The result? Dozens of empty ballot boxes from districts that were overwhelmingly Pashtun—and thus presumed to be pro-Karzai. Those were the boxes that were stuffed in succeeding days, along with others in places like Nuristan Province in the far northeast, where more Karzai votes were recorded than registered voters. After a tortured auditing process, nearly one-third of Karzai votes were determined to be illegal.
Those deals with the Taliban, in other words, were not “local.” They were part of a sophisticated campaign to steal the election. And indeed, Afghanistan’s chaotic appearance can be deceptive. It masks a significant degree of structure and vertical integration within Karzai’s ruling network.
When candidate Gul Agha Sherzai, a Kandahar native, went to Kandahar to campaign last month, the local police provided no protection or other support, according to complaints he made publicly afterward. The police chief of neighboring Helmand Province, Mohammad Hakim Angar, offered all candidates, including Sherzai, the same solid escort. After Sherzai’s complaints about the discrepancy, it was Angar who was removed, not the offending Kandahar police chief. By contrast, Karzai’s pick, the locally unknown Rassoul, visited Kandahar with fanfare, accompanied by an impressive convoy of dark green Ford Ranger police trucks. According to locals, residents from the chief of police’s native district were bussed to Rassoul’s huge rally at the government’s expense. Just as in 2009, the machinery of the state is being flagrantly placed at the service of the Karzais’ favored candidate.
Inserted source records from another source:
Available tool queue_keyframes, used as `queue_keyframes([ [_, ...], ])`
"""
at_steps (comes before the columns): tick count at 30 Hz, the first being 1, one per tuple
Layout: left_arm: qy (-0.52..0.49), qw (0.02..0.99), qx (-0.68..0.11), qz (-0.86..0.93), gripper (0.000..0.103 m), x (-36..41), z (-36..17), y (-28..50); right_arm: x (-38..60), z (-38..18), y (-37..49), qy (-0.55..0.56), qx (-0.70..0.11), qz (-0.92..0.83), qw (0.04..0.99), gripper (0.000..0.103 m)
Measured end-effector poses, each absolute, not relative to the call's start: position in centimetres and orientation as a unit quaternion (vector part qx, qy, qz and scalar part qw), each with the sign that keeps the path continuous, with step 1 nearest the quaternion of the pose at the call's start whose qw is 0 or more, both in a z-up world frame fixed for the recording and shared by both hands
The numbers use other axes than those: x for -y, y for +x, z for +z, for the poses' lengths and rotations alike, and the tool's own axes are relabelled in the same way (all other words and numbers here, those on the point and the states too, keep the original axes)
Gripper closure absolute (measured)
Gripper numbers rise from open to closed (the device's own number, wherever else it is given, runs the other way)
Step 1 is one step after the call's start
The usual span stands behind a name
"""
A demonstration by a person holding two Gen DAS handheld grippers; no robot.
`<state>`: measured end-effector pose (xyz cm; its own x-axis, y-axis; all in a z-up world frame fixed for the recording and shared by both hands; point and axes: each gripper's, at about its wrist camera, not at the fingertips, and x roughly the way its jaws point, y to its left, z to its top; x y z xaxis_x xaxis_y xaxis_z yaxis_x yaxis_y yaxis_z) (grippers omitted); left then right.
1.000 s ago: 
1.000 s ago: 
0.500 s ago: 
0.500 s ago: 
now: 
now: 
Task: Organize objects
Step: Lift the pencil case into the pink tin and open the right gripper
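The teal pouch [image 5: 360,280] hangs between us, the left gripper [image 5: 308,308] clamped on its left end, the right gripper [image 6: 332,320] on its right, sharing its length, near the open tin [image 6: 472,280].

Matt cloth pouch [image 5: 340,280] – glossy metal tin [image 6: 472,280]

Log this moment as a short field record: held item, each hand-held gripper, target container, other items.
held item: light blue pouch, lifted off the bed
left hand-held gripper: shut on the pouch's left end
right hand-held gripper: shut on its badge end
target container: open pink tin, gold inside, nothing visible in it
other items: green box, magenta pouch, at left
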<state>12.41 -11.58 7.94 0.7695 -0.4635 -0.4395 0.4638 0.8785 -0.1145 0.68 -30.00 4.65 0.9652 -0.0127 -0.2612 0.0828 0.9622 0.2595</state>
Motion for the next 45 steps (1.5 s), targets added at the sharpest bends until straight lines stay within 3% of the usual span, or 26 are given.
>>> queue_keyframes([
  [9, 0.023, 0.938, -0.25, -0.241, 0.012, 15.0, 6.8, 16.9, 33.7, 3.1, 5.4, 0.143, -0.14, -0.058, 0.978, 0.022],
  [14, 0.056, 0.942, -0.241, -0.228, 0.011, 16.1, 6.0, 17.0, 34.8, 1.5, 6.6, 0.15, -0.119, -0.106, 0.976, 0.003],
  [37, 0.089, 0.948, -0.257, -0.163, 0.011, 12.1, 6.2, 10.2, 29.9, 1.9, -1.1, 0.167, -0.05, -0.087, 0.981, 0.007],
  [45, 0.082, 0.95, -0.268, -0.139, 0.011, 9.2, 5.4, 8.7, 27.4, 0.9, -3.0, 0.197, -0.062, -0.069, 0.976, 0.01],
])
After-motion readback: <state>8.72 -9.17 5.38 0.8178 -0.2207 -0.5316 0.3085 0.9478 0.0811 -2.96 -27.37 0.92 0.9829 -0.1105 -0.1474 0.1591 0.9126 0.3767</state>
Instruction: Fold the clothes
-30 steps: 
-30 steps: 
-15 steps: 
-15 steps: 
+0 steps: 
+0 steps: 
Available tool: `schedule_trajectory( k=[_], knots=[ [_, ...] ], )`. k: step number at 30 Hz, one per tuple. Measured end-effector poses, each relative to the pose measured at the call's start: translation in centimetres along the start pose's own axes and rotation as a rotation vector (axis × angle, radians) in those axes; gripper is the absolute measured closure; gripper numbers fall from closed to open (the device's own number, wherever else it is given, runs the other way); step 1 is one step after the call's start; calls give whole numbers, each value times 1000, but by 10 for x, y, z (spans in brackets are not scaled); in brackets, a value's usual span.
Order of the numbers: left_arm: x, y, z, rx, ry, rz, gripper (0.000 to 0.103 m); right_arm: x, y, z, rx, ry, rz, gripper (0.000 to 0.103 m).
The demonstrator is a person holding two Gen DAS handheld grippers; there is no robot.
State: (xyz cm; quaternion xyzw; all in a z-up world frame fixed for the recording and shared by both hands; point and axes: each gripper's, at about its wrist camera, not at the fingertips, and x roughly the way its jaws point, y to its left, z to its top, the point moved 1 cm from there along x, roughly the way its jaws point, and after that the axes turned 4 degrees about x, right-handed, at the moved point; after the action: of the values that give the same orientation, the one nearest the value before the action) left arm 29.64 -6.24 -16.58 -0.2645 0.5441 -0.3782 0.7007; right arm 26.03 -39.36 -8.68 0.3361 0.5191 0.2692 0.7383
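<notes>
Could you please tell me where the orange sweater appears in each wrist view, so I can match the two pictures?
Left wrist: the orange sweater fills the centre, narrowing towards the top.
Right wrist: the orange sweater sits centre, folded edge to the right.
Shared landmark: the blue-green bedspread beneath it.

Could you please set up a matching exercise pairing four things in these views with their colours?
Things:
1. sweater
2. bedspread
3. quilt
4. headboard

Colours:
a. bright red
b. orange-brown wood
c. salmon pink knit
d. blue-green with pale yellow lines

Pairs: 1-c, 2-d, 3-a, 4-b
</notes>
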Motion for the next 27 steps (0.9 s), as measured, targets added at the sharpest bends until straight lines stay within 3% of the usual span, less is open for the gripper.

One of Rassoul’s campaign slogans is continuity. And indeed, the result of the upcoming election is likely to be more of the same. In particular—and most surprisingly to many—it may well deliver ongoing de facto rule by Karzai, acting in some indirect role. The political order that emerges will be as fragile and contested as ever. The vote will have further eroded the credibility of democratic principles, as corrupt practices that have been perpetrated with impunity in the past are emulated by most candidates.
And, by enshrining men accused of bloodcurdling war crimes as candidates, such as Abdul Rab Rassoul Sayyaf or Mohammad Mohaqiq, it has already marked the end of hopes for transitional justice or public accountability for grave wrongdoing in prior decades. Yet, such reckoning—at least as much as the technicalities of voting—was what many Afghans presumed and hoped the international intervention would provide in 2001.
It would be misguided, in other words, to see this election as marking either a transition for Afghanistan or a factor of stability.
What might help Afghanistan achieve both would be a patient, stubbornly mediated process of dialogue among the country’s various stakeholders—something along the lines of the National Dialogue in Tunisia, which delivered that country’s remarkable January 2014 constitution. The Taliban should be part of such a process, as should members of the formal government. But given the dubious legitimacy of both groups, they should not be seen as the only relevant actors in a negotiation.
Only a broad-based consensus-building process—forcefully mediated by actors or institutions with clout and historical legitimacy—holds out hope of political reform down the line. It could even, perhaps, pave the way for public accountability and restitution for some of the gruesome acts the Afghan people have suffered over the past thirty years.